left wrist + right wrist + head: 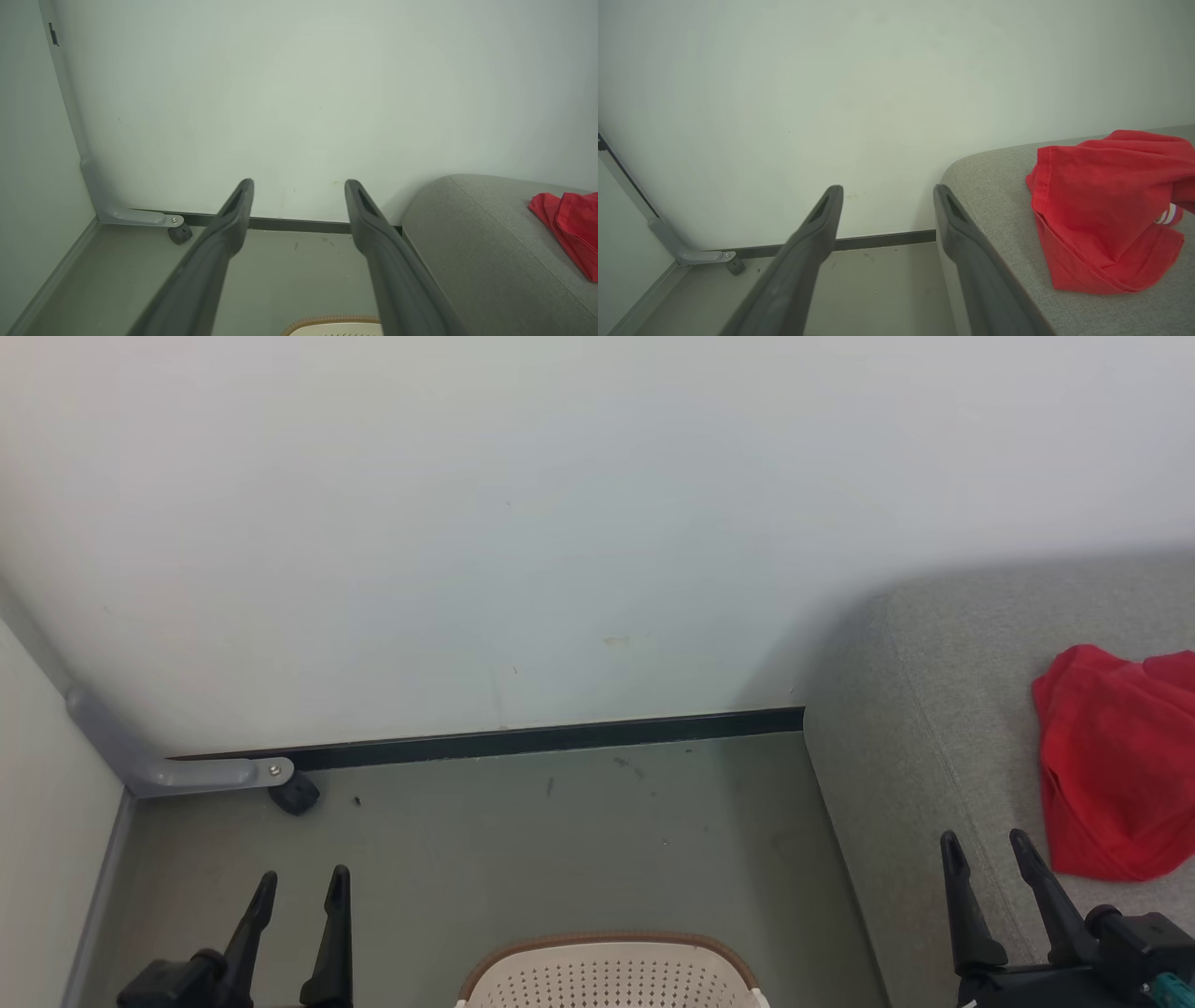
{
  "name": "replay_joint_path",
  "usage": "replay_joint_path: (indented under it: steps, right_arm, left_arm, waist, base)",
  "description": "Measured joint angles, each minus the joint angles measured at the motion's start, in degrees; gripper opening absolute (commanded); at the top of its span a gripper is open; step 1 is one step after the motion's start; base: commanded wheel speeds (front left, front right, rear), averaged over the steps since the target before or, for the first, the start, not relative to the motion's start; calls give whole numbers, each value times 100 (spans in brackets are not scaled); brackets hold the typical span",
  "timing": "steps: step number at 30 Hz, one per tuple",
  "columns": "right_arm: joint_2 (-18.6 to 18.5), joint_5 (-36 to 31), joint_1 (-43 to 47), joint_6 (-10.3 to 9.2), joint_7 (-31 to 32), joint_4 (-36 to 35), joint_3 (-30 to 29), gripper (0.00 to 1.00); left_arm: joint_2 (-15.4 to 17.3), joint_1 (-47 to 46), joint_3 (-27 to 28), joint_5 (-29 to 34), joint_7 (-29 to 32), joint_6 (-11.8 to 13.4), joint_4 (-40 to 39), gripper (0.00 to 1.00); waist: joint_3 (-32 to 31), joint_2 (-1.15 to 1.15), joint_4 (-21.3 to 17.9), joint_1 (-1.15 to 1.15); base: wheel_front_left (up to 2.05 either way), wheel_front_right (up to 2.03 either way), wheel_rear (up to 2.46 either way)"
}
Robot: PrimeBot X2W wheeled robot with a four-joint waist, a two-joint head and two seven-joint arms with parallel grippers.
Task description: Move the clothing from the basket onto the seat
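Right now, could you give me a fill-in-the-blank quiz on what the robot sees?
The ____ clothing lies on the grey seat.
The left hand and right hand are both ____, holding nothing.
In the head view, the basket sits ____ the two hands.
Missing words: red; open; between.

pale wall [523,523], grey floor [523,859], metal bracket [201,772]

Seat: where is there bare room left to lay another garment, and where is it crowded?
Free: the strip of grey seat between its rounded left edge and the red clothing, and the cushion in front of that heap. Crowded: the seat's right part, under the clothing. The floor between skirting, basket and seat side is bare too.
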Motion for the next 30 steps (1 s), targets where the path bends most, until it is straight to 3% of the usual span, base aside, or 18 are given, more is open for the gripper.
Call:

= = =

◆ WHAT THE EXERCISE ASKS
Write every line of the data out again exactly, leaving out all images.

◆ ANSWER SECTION
left wrist + right wrist + head: 
{
  "name": "replay_joint_path",
  "usage": "replay_joint_path: (indented under it: steps, right_arm, left_arm, waist, base)",
  "description": "Measured joint angles, each minus the joint angles measured at the motion's start, in degrees; gripper opening absolute (commanded); at the top of its span a gripper is open; step 1 is one step after the motion's start; base: commanded wheel speeds (front left, front right, rear), averaged over the steps since the target before or, for the first, the start, not relative to the motion's start; calls give whole numbers, each value times 100 (spans in brackets are not scaled); brackets hold the typical span",
  "timing": "steps: step number at 30 Hz, one per tuple",
  "columns": "right_arm: joint_2 (-18.6 to 18.5), joint_5 (-36 to 31), joint_1 (-43 to 47), joint_6 (-10.3 to 9.2), joint_7 (-31 to 32), joint_4 (-36 to 35), joint_3 (-30 to 29), gripper (0.00 to 1.00); left_arm: joint_2 (-15.4 to 17.3), joint_1 (-47 to 46), joint_3 (-27 to 28), joint_5 (-29 to 34), joint_7 (-29 to 32), joint_6 (-11.8 to 13.4), joint_4 (-40 to 39), gripper (0.00 to 1.00); waist: joint_3 (-32 to 31), joint_2 (-1.15 to 1.15), joint_4 (-21.3 to 17.9), joint_1 (-1.15 to 1.15); base: wheel_front_left (up to 2.05 either way), wheel_front_right (up to 2.03 either way), wheel_rear (up to 2.46 either way)"
}
Robot: PrimeBot X2W wheeled robot with a four-joint waist, a two-joint head and two seven-joint arms with parallel grippers.
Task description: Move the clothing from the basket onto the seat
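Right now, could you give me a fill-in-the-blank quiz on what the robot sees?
The ____ clothing lies on the grey seat.
The left hand and right hand are both ____, holding nothing.
In the head view, the basket sits ____ the two hands.
Missing words: red; open; between.

pale wall [523,523], grey floor [523,859], metal bracket [201,772]

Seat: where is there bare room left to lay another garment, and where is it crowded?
Free: the strip of grey seat between its rounded left edge and the red clothing, and the cushion in front of that heap. Crowded: the seat's right part, under the clothing. The floor between skirting, basket and seat side is bare too.
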Motion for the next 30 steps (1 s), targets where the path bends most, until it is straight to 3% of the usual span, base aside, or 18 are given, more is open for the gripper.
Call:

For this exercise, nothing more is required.